12 yaşlarındayım. İlkokulu yeni bitirdim. Muzaffer ağabey beni bir gün dinledi, “Kızan, çıngırak gibisin maşallah. Gel seni akşama düğüne çıkarayım” dedi. Olur abi, geleyim dedim. Ben kendime göre repertuvar yapmışım tabi. O da şunun arkasına şunu söyle, bunun arkasına bunu söyle diye beni yönlendirdi. Bir çıktım sahneye, düğünde kıyamet koptu.
İlk sahne çalışmam orada başladı. Muzaffer abi, “Sen bir daha benden ayrılmıyorsun. Benim yanımdasın.” dedi, nota usul dersleri vermeye başladı. Daha sonra askere gittim. Benim askerliğimden sonra Göksel doğdu, askerden döndükten sonra aynı toplulukta devam ettik.

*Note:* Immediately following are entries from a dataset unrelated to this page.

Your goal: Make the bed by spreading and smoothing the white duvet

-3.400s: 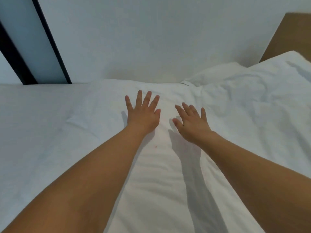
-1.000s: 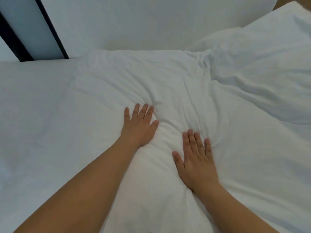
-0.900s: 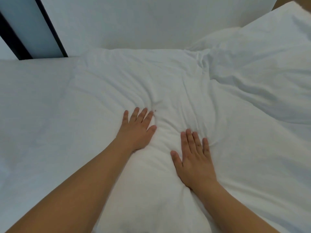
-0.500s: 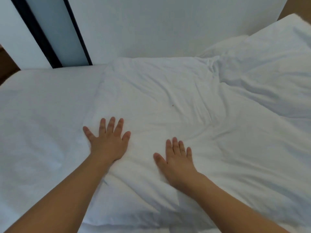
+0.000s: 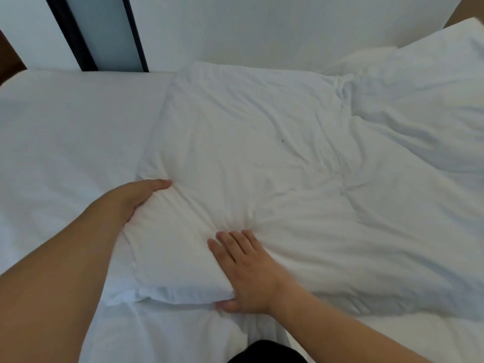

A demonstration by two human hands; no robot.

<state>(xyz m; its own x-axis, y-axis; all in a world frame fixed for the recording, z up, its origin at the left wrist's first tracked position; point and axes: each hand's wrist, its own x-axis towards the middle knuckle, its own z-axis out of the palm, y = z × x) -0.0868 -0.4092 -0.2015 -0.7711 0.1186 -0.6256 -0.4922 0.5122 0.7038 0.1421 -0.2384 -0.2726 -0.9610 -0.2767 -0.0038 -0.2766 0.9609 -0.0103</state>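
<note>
Half a second back, both palms lay flat and spread on top of the duvet; now drawn back to its near-left corner and closed on it. Left hand wrapped over the duvet's left edge, thumb on top, fingers tucked out of sight under the fold. Right hand over the near edge, fingers laid straight along the top, thumb hooked beneath the hem, so the edge pinched between thumb and palm. Neither hand wide or empty.

Duvet bunched in the middle and right of the bed, thick and rumpled, with creases fanning out from the right hand's fingertips and a deep fold running toward the far right. Left third of the bed shows only bare sheet, with the duvet's left border well short of that side. More sheet exposed along the near edge below the corner. Pillow at far right, partly overlapped by the heaped cover. White wall behind, dark-framed panel at upper left.

Shift from pressing to gripping suggests smoothing paused in favour of a pull: probably dragging this corner left and nearer to cover the bare sheet. Spreading clearly unfinished; wrinkles left to flatten afterward.
</note>
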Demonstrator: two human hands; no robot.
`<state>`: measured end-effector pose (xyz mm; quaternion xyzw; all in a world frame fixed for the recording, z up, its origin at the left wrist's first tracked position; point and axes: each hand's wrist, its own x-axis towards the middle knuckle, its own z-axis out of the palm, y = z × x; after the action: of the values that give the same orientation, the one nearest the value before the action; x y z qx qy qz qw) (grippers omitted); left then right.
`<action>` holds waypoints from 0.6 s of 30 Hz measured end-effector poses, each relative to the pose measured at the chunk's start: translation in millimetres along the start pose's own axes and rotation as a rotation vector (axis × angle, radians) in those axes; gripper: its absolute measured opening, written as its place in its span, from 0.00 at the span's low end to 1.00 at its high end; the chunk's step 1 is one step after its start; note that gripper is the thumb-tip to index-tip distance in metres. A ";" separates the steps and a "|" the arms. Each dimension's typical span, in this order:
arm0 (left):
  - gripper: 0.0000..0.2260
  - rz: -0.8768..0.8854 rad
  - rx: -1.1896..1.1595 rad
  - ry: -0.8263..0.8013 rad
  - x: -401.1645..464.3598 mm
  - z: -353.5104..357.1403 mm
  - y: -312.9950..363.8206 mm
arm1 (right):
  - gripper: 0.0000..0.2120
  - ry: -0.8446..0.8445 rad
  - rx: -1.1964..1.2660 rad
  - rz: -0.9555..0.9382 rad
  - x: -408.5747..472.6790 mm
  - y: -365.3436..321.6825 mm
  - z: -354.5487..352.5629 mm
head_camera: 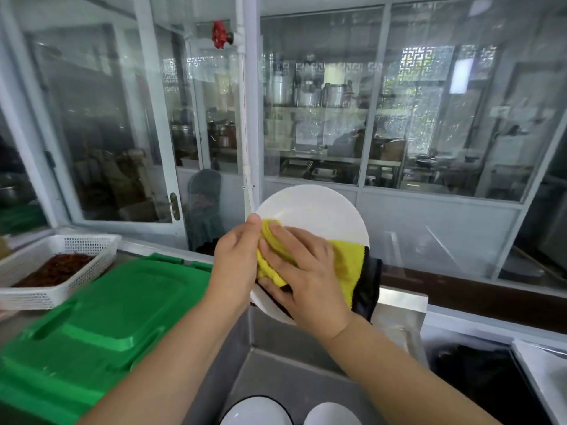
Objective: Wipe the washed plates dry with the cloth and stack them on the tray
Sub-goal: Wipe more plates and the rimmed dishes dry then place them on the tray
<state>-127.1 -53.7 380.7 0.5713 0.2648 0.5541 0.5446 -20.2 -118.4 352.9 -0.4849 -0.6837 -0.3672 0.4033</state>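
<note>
Two white dishes (256,411) low in sink (294,388). Above, round white plate (319,207) tilted upright, gripped at rim by left hand (234,260); yellow-black cloth (346,265) pressed flat onto it by open-fingered right hand (302,271).

You have no text, label, brand or number you could read here; the papers behind the glass are too blurred to make out

Steel counter (129,253) under green tray (101,326), basket (61,289)
</note>
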 end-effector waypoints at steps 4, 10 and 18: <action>0.18 -0.005 -0.019 0.019 10.3 -17.3 4.7 | 0.20 -0.134 0.021 -0.096 -28.6 -0.2 0.2; 0.21 -0.021 0.074 -0.009 17.1 -33.8 6.2 | 0.22 -0.101 -0.073 0.065 -43.3 34.7 -22.9; 0.30 -0.064 0.113 -0.097 7.2 -17.1 -3.7 | 0.18 0.015 -0.143 0.159 9.8 27.0 -10.9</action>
<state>-140.0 -40.5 376.2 0.6185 0.2867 0.4922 0.5412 5.8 -117.5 369.2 -0.5625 -0.6119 -0.3854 0.4007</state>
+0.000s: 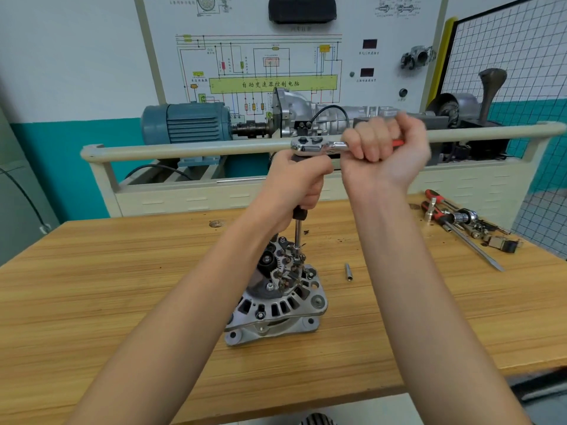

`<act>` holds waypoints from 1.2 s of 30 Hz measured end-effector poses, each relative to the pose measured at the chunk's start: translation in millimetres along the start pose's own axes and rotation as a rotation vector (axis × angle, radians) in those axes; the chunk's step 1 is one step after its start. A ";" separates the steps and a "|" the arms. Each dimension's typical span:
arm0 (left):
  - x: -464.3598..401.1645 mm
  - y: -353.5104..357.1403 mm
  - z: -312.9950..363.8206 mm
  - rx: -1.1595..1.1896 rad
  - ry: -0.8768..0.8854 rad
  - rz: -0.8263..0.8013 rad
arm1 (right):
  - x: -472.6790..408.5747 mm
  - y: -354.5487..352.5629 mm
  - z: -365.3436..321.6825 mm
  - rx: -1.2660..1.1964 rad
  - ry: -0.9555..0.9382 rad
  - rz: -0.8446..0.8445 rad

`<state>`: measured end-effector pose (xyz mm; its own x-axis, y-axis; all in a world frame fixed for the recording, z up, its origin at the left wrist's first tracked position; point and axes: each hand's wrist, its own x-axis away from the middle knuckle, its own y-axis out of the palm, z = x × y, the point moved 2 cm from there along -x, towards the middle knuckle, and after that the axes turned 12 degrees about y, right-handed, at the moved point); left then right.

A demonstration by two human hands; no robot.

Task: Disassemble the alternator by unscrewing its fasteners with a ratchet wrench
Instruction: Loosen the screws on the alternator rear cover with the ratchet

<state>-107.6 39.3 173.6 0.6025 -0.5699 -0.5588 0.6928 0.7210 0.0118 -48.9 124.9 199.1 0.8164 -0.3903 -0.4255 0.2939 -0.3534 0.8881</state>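
The alternator (277, 299) stands on the wooden table (122, 286), rear end up with its rectifier parts exposed. A long extension bar (297, 233) rises upright from a fastener on its top. My left hand (296, 185) grips the bar's black upper part just under the ratchet head. The chrome ratchet wrench (316, 146) lies level on top of the bar. My right hand (386, 145) is wrapped round its red handle, to the right of the head.
A loose socket (348, 271) lies on the table right of the alternator. A pile of red-handled tools, sockets and a long screwdriver (466, 222) sits at the table's far right. Behind the table stands a training bench with a beige rail (184, 150) and a motor.
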 end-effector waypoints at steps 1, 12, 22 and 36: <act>0.9 3.0 -0.9 -0.033 0.014 0.088 | 13.6 0.4 2.8 0.064 -0.112 -0.042; 4.4 -7.8 4.1 -0.120 0.089 -0.082 | 26.5 6.6 3.5 0.187 -0.181 -0.138; 4.2 4.5 -9.6 0.094 -0.006 -0.371 | -12.6 -6.6 -6.7 -0.144 0.261 0.063; 6.6 -7.7 2.6 -0.203 0.123 -0.130 | 16.1 3.5 -4.4 0.067 -0.027 -0.081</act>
<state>-107.9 28.9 172.0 0.4522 -0.6193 -0.6418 0.6602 0.7163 -0.2260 -32.5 121.2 196.2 0.7772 -0.3811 -0.5006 0.3236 -0.4403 0.8375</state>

- Askerdeyken türkü söylediniz mi?
Askerde müzikle ilgimi gizledim. İzmir, Ege ordusunda idim. Ege denizinde Hora gemisiyle o zamanlar petrol aranıyordu.
Askerden geldik sonra tekrar mücadele başladı. Muzaffer abiyle daha profesyonel tanınmaya başladık. Göksel Baktagir küçücükken uzun süre bana bağlama çalmaya başladı.
Daha sonra Muzaffer abi, “Bu kızana gel, kanuna alıştıralım” dedi. Konservatuvar’a da onu ben götürdüm. O zaman da benim ismim yeni yeni yayılmaya başlamıştı. Trakya'da düğünlerde, özel gecelerde solistlik yapıyorum. Sanat müziği eğitimi de görüyordum. On yıl sanat müziği korosunda çalıştım. Bir yandan da köyleri gezip türkü toplamaktan hiç vazgeçmedim.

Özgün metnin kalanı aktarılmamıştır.